### Exercise details
Your answer should be the exact lines of the data below from the one containing "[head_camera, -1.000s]" through the one containing "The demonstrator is"; please include nothing else.

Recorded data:
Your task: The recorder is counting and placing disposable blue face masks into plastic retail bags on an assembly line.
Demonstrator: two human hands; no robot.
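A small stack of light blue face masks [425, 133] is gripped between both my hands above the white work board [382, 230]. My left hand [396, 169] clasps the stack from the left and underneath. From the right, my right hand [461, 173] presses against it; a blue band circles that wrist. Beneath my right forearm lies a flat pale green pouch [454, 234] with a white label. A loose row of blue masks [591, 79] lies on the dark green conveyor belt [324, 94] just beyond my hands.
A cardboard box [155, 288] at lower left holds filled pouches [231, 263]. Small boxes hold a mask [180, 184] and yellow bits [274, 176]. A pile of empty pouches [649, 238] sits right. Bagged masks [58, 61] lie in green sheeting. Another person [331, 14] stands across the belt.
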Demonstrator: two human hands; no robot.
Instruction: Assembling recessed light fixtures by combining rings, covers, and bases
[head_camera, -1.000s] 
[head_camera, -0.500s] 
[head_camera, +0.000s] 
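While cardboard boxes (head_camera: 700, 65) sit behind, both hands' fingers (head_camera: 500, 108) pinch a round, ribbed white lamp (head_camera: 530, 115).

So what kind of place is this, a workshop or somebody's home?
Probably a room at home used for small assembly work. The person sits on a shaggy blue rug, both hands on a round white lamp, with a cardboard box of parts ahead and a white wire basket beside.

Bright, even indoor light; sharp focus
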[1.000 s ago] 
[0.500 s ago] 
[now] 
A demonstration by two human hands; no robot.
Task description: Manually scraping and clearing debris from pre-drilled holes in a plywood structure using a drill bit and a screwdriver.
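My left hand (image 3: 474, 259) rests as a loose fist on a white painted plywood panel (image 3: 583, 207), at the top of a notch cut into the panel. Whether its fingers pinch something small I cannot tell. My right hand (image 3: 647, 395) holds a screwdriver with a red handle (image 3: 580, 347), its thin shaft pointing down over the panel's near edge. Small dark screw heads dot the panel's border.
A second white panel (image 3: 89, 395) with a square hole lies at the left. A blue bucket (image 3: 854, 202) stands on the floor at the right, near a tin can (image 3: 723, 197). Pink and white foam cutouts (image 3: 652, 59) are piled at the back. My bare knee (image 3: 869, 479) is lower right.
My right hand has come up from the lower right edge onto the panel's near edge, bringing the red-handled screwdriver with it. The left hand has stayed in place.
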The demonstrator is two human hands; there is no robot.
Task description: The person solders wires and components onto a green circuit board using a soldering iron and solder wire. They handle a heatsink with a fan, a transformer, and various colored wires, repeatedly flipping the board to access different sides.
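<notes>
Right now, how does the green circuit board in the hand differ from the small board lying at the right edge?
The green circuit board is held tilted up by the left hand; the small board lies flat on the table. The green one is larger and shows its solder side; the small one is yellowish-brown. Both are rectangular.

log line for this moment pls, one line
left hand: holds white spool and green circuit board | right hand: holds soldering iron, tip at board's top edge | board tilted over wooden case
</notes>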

### Answer space
[head_camera, -1.000s] 
[head_camera, -0.500s] 
[head_camera, +0.000s] 
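While cardboard boxes (head_camera: 700, 65) sit behind, both hands' fingers (head_camera: 500, 108) pinch a round, ribbed white lamp (head_camera: 530, 115).

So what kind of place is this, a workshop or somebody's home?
Probably a room at home used for small assembly work. The person sits on a shaggy blue rug, both hands on a round white lamp, with a cardboard box of parts ahead and a white wire basket beside.

Bright, even indoor light; sharp focus
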[1.000 s ago] 
[0.500 s ago] 
[now] 
A demonstration by two human hands; no robot.
Task description: Manually scraping and clearing debris from pre-drilled holes in a plywood structure using a drill bit and a screwdriver.
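My left hand (image 3: 474, 259) rests as a loose fist on a white painted plywood panel (image 3: 583, 207), at the top of a notch cut into the panel. Whether its fingers pinch something small I cannot tell. My right hand (image 3: 647, 395) holds a screwdriver with a red handle (image 3: 580, 347), its thin shaft pointing down over the panel's near edge. Small dark screw heads dot the panel's border.
A second white panel (image 3: 89, 395) with a square hole lies at the left. A blue bucket (image 3: 854, 202) stands on the floor at the right, near a tin can (image 3: 723, 197). Pink and white foam cutouts (image 3: 652, 59) are piled at the back. My bare knee (image 3: 869, 479) is lower right.
My right hand has come up from the lower right edge onto the panel's near edge, bringing the red-handled screwdriver with it. The left hand has stayed in place.
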The demonstrator is two human hands; there is no robot.

The output requires no further additions.